Records from a data collection:

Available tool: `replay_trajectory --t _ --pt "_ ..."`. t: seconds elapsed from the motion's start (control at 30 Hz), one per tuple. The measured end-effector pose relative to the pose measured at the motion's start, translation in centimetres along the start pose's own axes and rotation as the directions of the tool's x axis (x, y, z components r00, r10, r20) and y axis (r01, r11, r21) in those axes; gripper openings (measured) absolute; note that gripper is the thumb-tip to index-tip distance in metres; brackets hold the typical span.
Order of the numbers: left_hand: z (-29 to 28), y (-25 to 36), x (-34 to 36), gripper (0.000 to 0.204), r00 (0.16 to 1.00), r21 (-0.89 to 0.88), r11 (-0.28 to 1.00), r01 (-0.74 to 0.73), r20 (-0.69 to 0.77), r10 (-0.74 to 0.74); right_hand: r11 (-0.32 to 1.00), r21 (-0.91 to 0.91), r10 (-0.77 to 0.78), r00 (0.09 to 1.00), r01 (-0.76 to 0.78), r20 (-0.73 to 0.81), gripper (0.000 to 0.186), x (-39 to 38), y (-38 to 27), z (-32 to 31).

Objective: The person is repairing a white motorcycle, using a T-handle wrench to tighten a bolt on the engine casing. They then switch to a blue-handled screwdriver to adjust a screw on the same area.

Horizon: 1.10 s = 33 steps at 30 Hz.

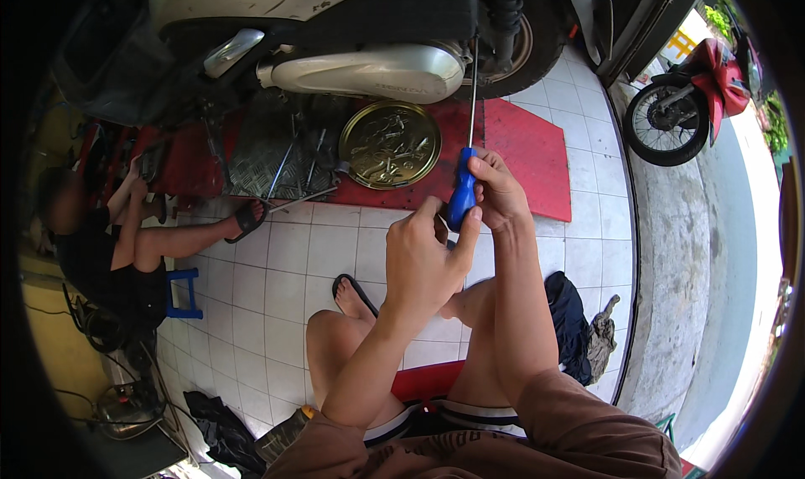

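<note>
A long screwdriver with a blue handle [460, 195] points away from me, its thin shaft running up past the rear of a scooter [310, 18]. The thumb and fingers of my right hand [501, 190] close around the handle's upper part. My left hand [426, 257] is at the butt of the same handle, thumb and fingers bent against it. The shaft's far end lies in front of the scooter's dark parts, beside the silver engine cover [369, 72]; I cannot tell what it touches.
Under the scooter, a round gold tray [345, 143] with small metal parts sits on a red platform [528, 156], near loose tools [309, 156]. A person [105, 236] sits at the left on a blue stool [186, 294]. Dark cloth [570, 328] lies right; a red motorcycle [713, 93] stands beyond.
</note>
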<state>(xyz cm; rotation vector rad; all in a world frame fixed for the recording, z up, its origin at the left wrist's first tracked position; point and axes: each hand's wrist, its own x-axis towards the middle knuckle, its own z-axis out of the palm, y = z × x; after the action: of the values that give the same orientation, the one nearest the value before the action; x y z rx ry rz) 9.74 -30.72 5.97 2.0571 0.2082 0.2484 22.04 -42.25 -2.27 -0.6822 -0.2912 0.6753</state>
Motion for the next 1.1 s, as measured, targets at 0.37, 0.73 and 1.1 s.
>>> replay_trajectory --t 0.37,0.73,1.1 --pt "0.9 -1.3 -0.2 0.040 0.801 -0.742 0.303 0.598 0.565 -0.198 0.963 0.265 -0.028 0.958 -0.052 0.286 0.042 -0.1 -0.3 -0.9" --pt "1.2 -1.4 -0.2 0.034 0.904 -0.793 0.447 0.413 0.419 -0.090 0.981 0.191 -0.019 0.976 -0.023 0.217 0.046 -0.8 -1.1 0.1" --pt "-0.3 -0.6 -0.1 0.025 0.998 -0.224 0.973 -0.059 -0.019 0.056 0.998 -0.057 -0.023 1.000 0.022 -0.017 0.042 -0.5 -0.8 0.9"
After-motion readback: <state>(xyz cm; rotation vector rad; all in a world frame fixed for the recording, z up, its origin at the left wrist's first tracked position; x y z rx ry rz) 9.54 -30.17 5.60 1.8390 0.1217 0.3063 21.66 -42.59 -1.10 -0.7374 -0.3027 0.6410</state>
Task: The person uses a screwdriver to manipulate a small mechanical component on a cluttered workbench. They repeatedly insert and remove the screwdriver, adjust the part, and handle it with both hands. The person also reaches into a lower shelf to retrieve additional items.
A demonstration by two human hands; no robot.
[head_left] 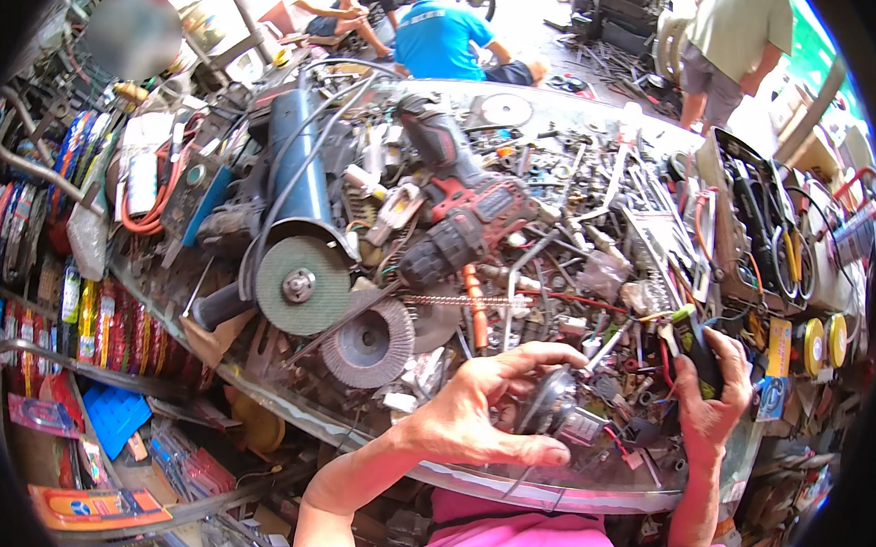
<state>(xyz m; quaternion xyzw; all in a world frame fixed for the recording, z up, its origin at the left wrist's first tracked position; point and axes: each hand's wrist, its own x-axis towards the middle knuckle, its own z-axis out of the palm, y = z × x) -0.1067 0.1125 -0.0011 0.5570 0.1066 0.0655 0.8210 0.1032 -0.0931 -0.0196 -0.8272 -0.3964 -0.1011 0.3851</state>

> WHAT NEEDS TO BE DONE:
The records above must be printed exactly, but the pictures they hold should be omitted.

> EXERCISE SOLUTION:
Available tool: `replay_trajectory --t _ --pt "_ ..."`. t: seconds elapsed from the motion's start (control at 30 Hz), one per tuple. The measured end-effector pose relative to the pose measured at the motion's start, translation in centimetres along the start pose's own axes and rotation as the directions of the tool's x axis (x, y, z components r00, r10, r20) and y axis (r01, r11, r21) in those axes; gripper openings (measured) absolute; note that gripper is the thumb-tip to index-tip distance in metres; brackets hold the typical span.
Order of the numbers: left_hand: z (-29 to 28), y (-25 to 36), x (-34 to 36), gripper (0.000 to 0.204), r00 (0.16 to 1.00), r21 (-0.89 to 0.88), r11 (-0.28 to 1.00), r01 (-0.74 to 0.73), r20 (-0.69 to 0.77), r10 (-0.74 to 0.74); right_hand: r11 (-0.32 to 1.00), r21 (-0.91 to 0.91), r10 (-0.77 to 0.78), r00 (0.09 to 1.00), r01 (-0.76 to 0.78), r20 (-0.73 to 0.81), gripper (0.000 to 0.186), x (-39 to 38), y (-38 to 27), z (-32 to 31).

Objective: The person is repairing a white motorcycle, using a T-handle wrench to tighten a bolt on the engine casing. They then switch to a blue-handled screwdriver to adjust a screw on the same area.

Horizon: 1.10 s = 33 steps at 30 Hz.


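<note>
A long screwdriver with a blue handle [460, 195] points away from me, its thin shaft running up past the rear of a scooter [310, 18]. The thumb and fingers of my right hand [501, 190] close around the handle's upper part. My left hand [426, 257] is at the butt of the same handle, thumb and fingers bent against it. The shaft's far end lies in front of the scooter's dark parts, beside the silver engine cover [369, 72]; I cannot tell what it touches.
Under the scooter, a round gold tray [345, 143] with small metal parts sits on a red platform [528, 156], near loose tools [309, 156]. A person [105, 236] sits at the left on a blue stool [186, 294]. Dark cloth [570, 328] lies right; a red motorcycle [713, 93] stands beyond.
</note>
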<state>(xyz cm; rotation vector rad; all in a world frame fixed for the recording, z up, its origin at the left wrist's first tracked position; point and axes: each hand's wrist, its own x-axis towards the middle knuckle, its own z-axis out of the palm, y = z × x; after the action: of the values that give the same orientation, the one nearest the value before the action; x y z rx ry rz) 9.74 -30.72 5.97 2.0571 0.2082 0.2484 22.04 -42.25 -2.27 -0.6822 -0.2912 0.6753</state>
Motion for the next 1.1 s, as measured, targets at 0.37, 0.73 and 1.1 s.
>>> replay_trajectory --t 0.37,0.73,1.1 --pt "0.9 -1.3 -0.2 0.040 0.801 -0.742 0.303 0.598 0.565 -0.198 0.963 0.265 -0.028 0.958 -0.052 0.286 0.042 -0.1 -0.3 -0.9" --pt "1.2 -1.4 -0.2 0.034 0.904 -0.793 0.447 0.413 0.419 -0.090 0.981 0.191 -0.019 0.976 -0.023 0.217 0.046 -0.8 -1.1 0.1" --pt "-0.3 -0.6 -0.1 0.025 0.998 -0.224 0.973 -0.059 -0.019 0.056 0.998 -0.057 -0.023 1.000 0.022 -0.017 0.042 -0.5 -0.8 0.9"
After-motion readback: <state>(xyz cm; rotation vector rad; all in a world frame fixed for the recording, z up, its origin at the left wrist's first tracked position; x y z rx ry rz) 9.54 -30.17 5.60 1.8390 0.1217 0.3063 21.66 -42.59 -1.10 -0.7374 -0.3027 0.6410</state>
Task: The person uses a screwdriver to manipulate a small mechanical component on a cluttered workbench. They repeatedly insert and remove the screwdriver, adjust the part, and handle it with both hands. The person also reaches into a lower shelf to retrieve additional items.
A demonstration by two human hands; no robot.
[head_left] 
<state>(xyz m; quaternion xyzw; all in a world frame fixed for the recording, z up, its origin at the left wrist's first tracked position; point and axes: each hand's wrist, its own x-axis towards the middle knuckle, its own z-axis out of the palm, y = z × x) -0.1067 0.1125 -0.0011 0.5570 0.1066 0.0655 0.8210 0.1032 -0.0931 -0.0196 -0.8272 -0.3964 -0.1011 0.3851</state>

This answer has been written out in full.